I'm working on a Python script that can download images from Flickr, among other sites. I use the Flickr API to pull the various sizes of the image I'm trying to download and identify the URL for the original size. Well, that's what I'm trying to do. Here's my code so far...
URL = {a Flickr link}
flickr = re.match(r".*flickr\.com\/photos\/([^\/]+)\/([0-9^\/]+)\/", URL)
URL = "https://api.flickr.com/services/rest/?method=flickr.photos.getSizes&api_key=6002c84e96ff95c1a861eafafa4284ba&photo_id=" + flickr.group(2) + "&format=json&nojsoncallback=1"

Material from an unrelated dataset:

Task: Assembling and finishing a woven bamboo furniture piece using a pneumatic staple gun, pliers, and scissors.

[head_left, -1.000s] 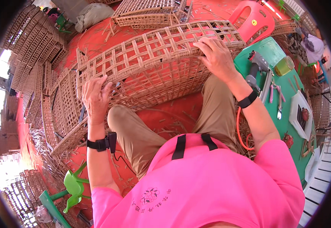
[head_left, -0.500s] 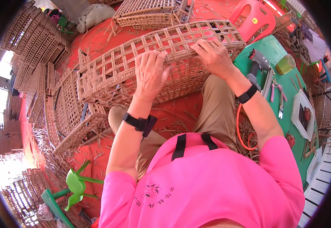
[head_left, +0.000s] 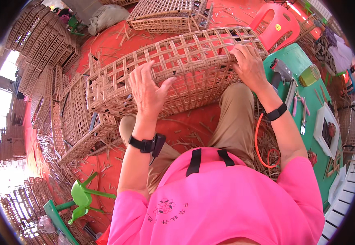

request = requests.get(URL)
result = request.text
parsed = re.match(r".\"Original\".*\"source\"\: \"([^\"]+)", result)
URL = parsed.group(1)
Using print() statements throughout my code, I know that the first regular expression (to parse the original Flickr URL to identify the photo ID) works properly, and that the API request works properly, returning the following result (using the example URL https://www.flickr.com/photos/matbellphotography/33413612735/sizes/h/)...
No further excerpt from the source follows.